22. Uso de una cubeta según una cualquiera de las reivindicaciones 10 a 13 para la determinación cualitativa y/o cuantitativa de sustancias a través de reacciones inmunológicas, que incluye las etapas de:

- poner en contacto con el componente R1 de reacción inmovilizado o con el compuesto de anclaje inmovilizado o con la capa de separación liofilizada una disolución que contiene la sustancia que se está sometiendo a ensayo como componente R2 de reacción y o bien (A) un compuesto que contiene un fluoróforo o un compuesto como componente R3 de reacción o una mezcla de los mismos, siempre que el componente R1 de reacción esté inmovilizado sobre la superficie (30) de excitación, o bien (B) el componente R1 de reacción o un compuesto que contiene un fluoróforo o un compuesto como componente R3 de reacción o una mezcla de los mismos que contiene dos o tres de ellos, siempre que dicho compuesto de anclaje esté inmovilizado sobre la superficie (30) de excitación, en el que se forma un complejo sobre el componente R1 de reacción inmovilizado o sobre el compuesto de anclaje inmovilizado, conteniendo dicho complejo o bien

(i)

un componente R1 de reacción y un componente R2 de reacción que comprende un resto que contiene un fluoróforo o un compuesto que contiene un fluoróforo conjugado al mismo; o

(ii)

un componente R1 de reacción, un componente R2 de reacción y un componente R3 de reacción que comprende un resto que contiene un fluoróforo o un compuesto que contiene un fluoróforo conjugado al mismo; o

(iii)

un componente R1 de reacción, un componente R2 de reacción, un componente R3 de reacción y un compuesto que contiene un fluoróforo; o

(iv)

el compuesto de anclaje, un componente R1 de reacción y un componente R2 de reacción que comprende un resto que contiene un fluoróforo o un compuesto que contiene un fluoróforo conjugado al mismo; o

(v)

el compuesto de anclaje, un componente R1 de reacción, un componente R2 de reacción y un componente R3 de reacción que comprende un resto que contiene un fluoróforo o un compuesto que contiene un fluoróforo conjugado al mismo; o bien

(vi)

el compuesto de anclaje, un componente R1 de reacción, un componente R2 de reacción, un componente R3 de reacción y un compuesto que contiene un fluoróforo; y

- excitar el fluoróforo unido a la superficie (30) de excitación a través de dicho complejo mediante el campo evanescente de una fuente luminosa y medir la fluorescencia producida.

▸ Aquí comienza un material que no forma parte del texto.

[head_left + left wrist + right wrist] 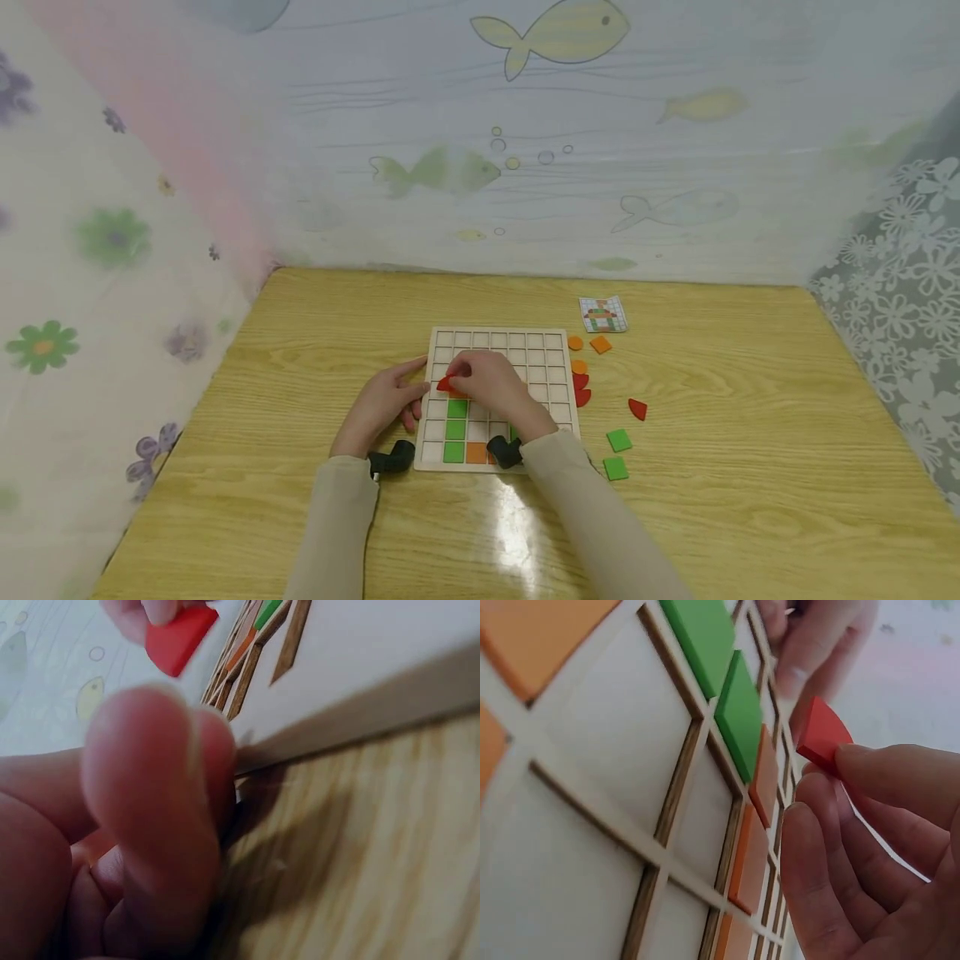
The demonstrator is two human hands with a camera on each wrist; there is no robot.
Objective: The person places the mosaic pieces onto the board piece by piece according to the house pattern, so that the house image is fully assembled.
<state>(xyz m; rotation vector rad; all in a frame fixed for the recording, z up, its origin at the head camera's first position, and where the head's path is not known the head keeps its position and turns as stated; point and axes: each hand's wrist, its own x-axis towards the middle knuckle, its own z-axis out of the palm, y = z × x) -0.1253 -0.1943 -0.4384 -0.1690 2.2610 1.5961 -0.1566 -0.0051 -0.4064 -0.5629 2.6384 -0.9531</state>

23. Uso de una cubeta según la reivindicación 15 para una determinación cualitativa y/o cuantitativa de sustancias a través de reacciones inmunológicas, que incluye las etapas de:

- poner en contacto con el contenido liofilizado de la cubeta, una disolución que contiene la sustancia que se está sometiendo a ensayo como componente R2 de reacción, en el que se forma un complejo sobre el componente R1 de reacción inmovilizado o sobre el compuesto de respuesta inmovilizado, conteniendo dicho complejo o bien

(i)

un componente R1 de reacción y un componente R2 de reacción que comprende un resto que contiene un fluoróforo o un compuesto que contiene un fluoróforo conjugado al mismo; o bien

(ii)

un componente R1 de reacción, un componente R2 de reacción y un componente R3 de reacción que comprende un resto que contiene un fluoróforo o un compuesto que contiene un fluoróforo conjugado al mismo; o

(iii)

un componente R1 de reacción, un componente R2 de reacción, un componente R3 de reacción y un compuesto que contiene un fluoróforo; o

(iv)

el compuesto de anclaje, un componente R1 de reacción y un componente R2 de reacción que comprende un resto que contiene un fluoróforo o un compuesto que contiene un fluoróforo conjugado al mismo; o

(v)

el compuesto de anclaje, un componente R1 de reacción, un componente R2 de reacción y un componente R3 de reacción que comprende un resto que contiene un fluoróforo o un compuesto que contiene un fluoróforo conjugado al mismo; o

el compuesto de anclaje, un componente R1 de reacción, un componente R2 de reacción, un componente R3 de reacción y un compuesto que contiene un fluoróforo; y

- excitar el fluoróforo unido a la superficie (30) de excitación a través de dicho complejo mediante el campo evanescente de una fuente luminosa y medir la fluorescencia producida.